De ville côtière moyenne avec une tradition marchande dans les années 60 à vitrine des Émirats arabes unis, Dubaï se développe et s’insère dans le système mondial au point de faire de l’ombre à la capitale Abou Dabi. Toutefois, la situation se discute depuis la crise économique de 2008 d’autant que la ville se veut aussi être une opportunité pour les investissements à base d’argent sale. 

L’expansion fulgurante d’une ville dans le système mondial

Les Émirats arabes unis sont un état fédéral qui se compose de septs émirats dont Dubaï. Ce statut juridique permet à la ville de disposer d’un pouvoir de décision économique et urbanistique plutôt important qui entraînera son développement.

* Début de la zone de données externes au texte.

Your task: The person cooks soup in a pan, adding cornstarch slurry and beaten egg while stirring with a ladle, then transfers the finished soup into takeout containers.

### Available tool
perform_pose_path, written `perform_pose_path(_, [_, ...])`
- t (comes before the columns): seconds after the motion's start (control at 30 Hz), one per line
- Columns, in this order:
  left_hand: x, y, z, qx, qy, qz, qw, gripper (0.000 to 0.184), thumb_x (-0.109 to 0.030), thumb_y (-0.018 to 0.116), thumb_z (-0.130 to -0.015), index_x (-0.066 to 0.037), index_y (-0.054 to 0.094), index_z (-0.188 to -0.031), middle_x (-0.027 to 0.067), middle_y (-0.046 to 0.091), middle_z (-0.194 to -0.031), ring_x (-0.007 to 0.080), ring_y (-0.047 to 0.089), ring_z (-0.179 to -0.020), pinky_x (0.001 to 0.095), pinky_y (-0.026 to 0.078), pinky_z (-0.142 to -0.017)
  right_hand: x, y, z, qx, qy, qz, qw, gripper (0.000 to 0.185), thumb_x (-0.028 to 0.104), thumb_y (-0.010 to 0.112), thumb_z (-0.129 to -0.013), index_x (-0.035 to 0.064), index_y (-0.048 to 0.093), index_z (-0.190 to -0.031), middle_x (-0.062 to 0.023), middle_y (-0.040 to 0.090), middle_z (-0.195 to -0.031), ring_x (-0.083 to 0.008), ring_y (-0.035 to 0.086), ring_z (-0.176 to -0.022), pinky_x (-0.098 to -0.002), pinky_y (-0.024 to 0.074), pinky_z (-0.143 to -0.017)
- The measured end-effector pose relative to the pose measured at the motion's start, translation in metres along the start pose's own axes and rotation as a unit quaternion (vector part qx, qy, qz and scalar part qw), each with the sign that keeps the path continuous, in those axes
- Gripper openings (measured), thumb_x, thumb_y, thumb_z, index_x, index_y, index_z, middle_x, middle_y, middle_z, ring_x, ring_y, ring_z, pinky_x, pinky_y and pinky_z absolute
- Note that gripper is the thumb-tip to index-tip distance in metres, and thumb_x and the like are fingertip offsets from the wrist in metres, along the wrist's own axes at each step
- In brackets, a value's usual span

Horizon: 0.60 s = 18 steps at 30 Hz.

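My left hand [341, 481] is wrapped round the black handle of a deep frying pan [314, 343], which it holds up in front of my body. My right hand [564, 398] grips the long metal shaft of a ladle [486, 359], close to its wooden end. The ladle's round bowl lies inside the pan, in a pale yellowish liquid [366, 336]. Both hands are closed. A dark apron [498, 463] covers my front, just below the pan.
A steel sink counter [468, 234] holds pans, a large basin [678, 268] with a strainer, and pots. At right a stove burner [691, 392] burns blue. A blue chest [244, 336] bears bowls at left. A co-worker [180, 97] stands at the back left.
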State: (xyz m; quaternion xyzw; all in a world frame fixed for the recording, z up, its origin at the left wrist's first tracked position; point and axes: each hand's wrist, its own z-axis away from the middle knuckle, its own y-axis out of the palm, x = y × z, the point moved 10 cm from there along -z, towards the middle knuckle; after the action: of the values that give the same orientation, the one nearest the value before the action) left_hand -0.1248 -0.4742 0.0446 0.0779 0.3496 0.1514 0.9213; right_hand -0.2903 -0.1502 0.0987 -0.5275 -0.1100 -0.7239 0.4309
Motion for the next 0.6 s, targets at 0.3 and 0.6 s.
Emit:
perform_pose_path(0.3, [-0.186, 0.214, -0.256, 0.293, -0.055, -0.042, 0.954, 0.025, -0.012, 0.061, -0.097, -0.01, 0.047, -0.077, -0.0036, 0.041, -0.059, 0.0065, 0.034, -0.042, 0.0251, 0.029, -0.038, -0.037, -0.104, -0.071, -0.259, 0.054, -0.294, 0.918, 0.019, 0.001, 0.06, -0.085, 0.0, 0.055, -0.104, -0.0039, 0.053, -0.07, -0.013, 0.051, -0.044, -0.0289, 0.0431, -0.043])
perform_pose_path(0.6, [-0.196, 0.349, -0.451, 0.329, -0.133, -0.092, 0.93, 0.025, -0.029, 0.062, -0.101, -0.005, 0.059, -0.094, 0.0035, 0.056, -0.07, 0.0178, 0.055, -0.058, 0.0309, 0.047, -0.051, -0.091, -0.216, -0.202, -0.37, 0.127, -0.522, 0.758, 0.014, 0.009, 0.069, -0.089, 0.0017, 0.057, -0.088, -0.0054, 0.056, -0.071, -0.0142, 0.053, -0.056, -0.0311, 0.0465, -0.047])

À l’instar de Singapour, Dubaï se développe en capitalisant sur ses activités portuaires et logistiques. À l’entrée du golfe Persique, le port de Jebel Ali, port en zone franche construit en 1976, permet de réexporter les conteneurs destinés à différents pays du Moyen-Orient. Il en fait aussi un lieu privilégié pour exporter des ressources qui font par ailleurs une grande partie de la richesse du Moyen-Orient, à savoir les hydrocarbures. Selon Matthieu Etourneau, représentant aux Émirats arabes unis de MEDEF International (Fédération française des entreprises), Dubaï commerce d’abord avec l’Iran, ensuite avec l’Inde etc… L’émirat possède encore aujourd’hui l’un des 20 ports à conteneurs les plus importants au monde.

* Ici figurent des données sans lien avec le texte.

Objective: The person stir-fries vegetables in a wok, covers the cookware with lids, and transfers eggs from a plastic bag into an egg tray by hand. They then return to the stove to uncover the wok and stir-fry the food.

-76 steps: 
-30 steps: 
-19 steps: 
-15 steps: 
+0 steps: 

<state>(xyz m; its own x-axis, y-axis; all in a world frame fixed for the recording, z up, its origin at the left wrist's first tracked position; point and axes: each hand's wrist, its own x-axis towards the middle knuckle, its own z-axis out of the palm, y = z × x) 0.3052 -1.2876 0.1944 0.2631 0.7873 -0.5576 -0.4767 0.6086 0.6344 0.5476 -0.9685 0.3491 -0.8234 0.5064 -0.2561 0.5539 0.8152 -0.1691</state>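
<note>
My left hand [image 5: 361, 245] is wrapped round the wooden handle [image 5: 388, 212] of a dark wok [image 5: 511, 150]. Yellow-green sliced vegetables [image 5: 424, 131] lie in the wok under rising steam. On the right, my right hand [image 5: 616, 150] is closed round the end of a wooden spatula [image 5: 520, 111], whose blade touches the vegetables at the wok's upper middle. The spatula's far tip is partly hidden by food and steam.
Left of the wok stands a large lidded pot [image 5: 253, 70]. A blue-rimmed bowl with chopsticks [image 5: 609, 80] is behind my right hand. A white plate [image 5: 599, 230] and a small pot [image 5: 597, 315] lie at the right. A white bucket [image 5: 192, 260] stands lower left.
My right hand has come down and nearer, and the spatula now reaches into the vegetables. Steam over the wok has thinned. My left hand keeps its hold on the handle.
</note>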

Dans cet élan, Dubaï ne va pas se contenter de sa position de hub portuaire. En effet, elle va devenir un espace privilégié pour plusieurs investissements. Dans les infrastructures d’abord, puis dans l’immobilier et enfin dans la finance avec des restrictions arrangeantes (notion de “hub financier”, Etourneau). De nombreuses zones franches vont être créées, le secteur industriel va fortement se développer jusqu’en 2024 où peuvent se retrouver d’importantes entreprises de la high-tech et de l’ingénierie. La ville cherche aussi à développer son secteur touristique et construit un aéroport international qui a accueilli en 2019 le plus grand nombre de passagers internationaux. Pour autant, si cette stratégie de hub global suit son cours, les acteurs de la croissance de la ville ne sont pas tous honnêtes.

Une croissance soutenue par le blanchiment d’argent

Matthieu Etourneau rappelle que l’expansion de la ville depuis les années 2000 attire certes des entrepreneurs et touristes fortunés, mais aussi des individus souhaitant profiter du contexte légal pour blanchir de l’argent. Entre les zones franches et l’image d’un paradis bancaire où les infrastructures et l’immobilier sont en pleine croissance, de l’argent issu du trafic de drogue ou de la fraude fiscale vont faire tourner les activités de la ville. 

Dans l’enquête NarcoBusiness menée par le journal Le Monde, nous apprenons que le cartel mexicain de Sinaloa investit des dizaines de millions de dollars dans des sociétés écrans à Dubaï. L’enquête “Dubaï Uncovered” du même journal révèle la ville comme le plus grand centre immobilier offshore au monde. Ceci est un problème car une fois l’argent investi dans l’immobilier, l’argent sale ne peut plus être tracé par les États étrangers comme les Etats-Unis. Ce traçage est important pour lutter contre les activités criminelles, par exemple dans le cadre d’une coopération judiciaire internationale.  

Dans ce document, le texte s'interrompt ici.